Even if AMD’s Ryzen processors offered real competition to Intel when they debuted in 2017, Intel chips are still arguably the best for gaming and other predominantly single-threaded tasks. Whatever reason you want to go Intel on your next upgrade though, this guide will show you the best Intel processors whether you’re looking for something entry level, or a little more on the high-end side of the spectrum.
For a more varied look at great CPUs for any budget, check out our manufacturer-agnostic guide to the best processors available today.
Core i5-8400 ($ 205)
The best Intel processor
As nice as it is to see Intel upping the core counts of all its eighth-generation processors, the real sweet spot in the Coffee Lake line up is the Core i5-8400. Hailed by many as the best mainstream gaming processor in generations, it comes with some impressive specifications considering its relatively diminutive price point.
Although it lacks hyperthreading and the ability to easily overclock it, the i5-8400 comes with six cores, which is more than enough for most programs and a decent frequency of 4.0GHz when in turbo mode. Although its base frequency of 2.8GHz might look weak compared to previous generations, that helps keeps its TPD to just 65 watts.

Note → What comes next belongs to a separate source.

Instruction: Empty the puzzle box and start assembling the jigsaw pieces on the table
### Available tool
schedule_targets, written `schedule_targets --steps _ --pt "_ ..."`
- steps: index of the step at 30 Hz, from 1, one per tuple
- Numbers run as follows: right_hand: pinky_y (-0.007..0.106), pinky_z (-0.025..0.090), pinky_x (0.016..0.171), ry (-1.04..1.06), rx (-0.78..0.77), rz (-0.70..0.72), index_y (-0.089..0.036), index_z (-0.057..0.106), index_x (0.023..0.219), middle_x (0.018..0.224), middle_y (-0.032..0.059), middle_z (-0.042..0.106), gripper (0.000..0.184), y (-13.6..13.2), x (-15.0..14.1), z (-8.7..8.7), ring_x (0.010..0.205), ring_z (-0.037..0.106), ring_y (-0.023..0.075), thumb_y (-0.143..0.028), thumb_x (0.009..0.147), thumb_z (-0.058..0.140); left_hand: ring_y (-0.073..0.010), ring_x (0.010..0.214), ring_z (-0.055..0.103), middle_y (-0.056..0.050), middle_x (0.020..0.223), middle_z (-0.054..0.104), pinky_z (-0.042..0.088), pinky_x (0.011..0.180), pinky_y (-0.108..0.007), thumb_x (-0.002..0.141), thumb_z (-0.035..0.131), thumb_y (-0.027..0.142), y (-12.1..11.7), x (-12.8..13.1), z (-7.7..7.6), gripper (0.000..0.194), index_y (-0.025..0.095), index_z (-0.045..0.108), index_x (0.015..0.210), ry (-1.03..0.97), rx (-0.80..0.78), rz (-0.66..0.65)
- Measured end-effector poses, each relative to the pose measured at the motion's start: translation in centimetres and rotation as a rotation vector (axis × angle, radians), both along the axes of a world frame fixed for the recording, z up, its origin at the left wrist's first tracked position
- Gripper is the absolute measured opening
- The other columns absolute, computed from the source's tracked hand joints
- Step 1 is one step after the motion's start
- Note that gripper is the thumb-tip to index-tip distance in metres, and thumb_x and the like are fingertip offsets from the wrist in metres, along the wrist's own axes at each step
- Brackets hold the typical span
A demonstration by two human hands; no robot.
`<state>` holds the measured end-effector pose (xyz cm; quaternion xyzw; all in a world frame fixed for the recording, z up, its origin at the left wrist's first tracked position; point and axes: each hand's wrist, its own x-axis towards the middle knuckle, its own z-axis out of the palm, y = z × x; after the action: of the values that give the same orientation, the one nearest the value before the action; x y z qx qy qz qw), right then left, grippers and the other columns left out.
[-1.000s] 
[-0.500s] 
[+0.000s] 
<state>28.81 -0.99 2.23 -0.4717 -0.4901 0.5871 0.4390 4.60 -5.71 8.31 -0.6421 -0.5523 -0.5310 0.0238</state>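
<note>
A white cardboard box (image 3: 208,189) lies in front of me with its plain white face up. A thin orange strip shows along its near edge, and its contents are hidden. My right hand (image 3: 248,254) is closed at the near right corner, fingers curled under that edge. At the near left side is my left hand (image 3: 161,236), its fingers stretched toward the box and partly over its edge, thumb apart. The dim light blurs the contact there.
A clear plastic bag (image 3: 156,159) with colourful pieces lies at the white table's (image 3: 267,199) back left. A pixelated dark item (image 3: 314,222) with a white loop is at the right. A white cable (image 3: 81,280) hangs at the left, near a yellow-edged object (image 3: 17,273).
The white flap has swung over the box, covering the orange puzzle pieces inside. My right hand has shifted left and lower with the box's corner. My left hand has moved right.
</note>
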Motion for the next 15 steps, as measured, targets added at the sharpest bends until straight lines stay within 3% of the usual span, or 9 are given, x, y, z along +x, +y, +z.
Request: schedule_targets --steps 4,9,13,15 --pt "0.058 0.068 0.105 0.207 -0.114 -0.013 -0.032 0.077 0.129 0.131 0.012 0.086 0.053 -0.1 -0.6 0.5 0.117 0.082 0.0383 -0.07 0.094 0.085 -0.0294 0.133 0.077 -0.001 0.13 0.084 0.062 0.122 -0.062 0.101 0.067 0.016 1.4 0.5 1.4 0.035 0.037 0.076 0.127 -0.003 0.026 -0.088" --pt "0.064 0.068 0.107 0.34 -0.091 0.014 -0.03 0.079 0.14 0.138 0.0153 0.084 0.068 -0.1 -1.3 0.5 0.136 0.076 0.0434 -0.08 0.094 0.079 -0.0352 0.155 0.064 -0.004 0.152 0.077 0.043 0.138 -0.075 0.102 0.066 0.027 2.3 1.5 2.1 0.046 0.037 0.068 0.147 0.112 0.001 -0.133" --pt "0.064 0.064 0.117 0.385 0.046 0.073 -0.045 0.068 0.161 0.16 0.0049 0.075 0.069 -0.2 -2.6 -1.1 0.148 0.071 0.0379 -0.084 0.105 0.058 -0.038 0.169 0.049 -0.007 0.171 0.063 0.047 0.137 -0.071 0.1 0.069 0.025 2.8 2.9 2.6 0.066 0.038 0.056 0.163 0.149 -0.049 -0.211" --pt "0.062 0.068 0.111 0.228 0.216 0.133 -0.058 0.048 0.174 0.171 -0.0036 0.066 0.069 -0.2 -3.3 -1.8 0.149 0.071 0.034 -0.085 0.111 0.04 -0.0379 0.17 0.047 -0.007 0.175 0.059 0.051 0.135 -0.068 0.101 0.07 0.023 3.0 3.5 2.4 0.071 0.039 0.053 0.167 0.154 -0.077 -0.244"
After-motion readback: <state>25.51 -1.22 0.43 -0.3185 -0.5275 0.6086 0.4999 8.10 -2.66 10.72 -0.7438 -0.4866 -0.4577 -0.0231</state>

In many benchmarks, especially in gaming, this chip easily outperforms the beloved Core i5-7600K from the previous generation and even rivals the much heftier Core i7-7700K in some tests. That’s very impressive considering the 8400’s significantly cheaper price than either of those options. The only real downside to the 8400 is that as part of the newest generation of CPUs, it is only compatible with 300 series motherboards. That means that whatever set up you’re running now you’re going to need a new motherboard too.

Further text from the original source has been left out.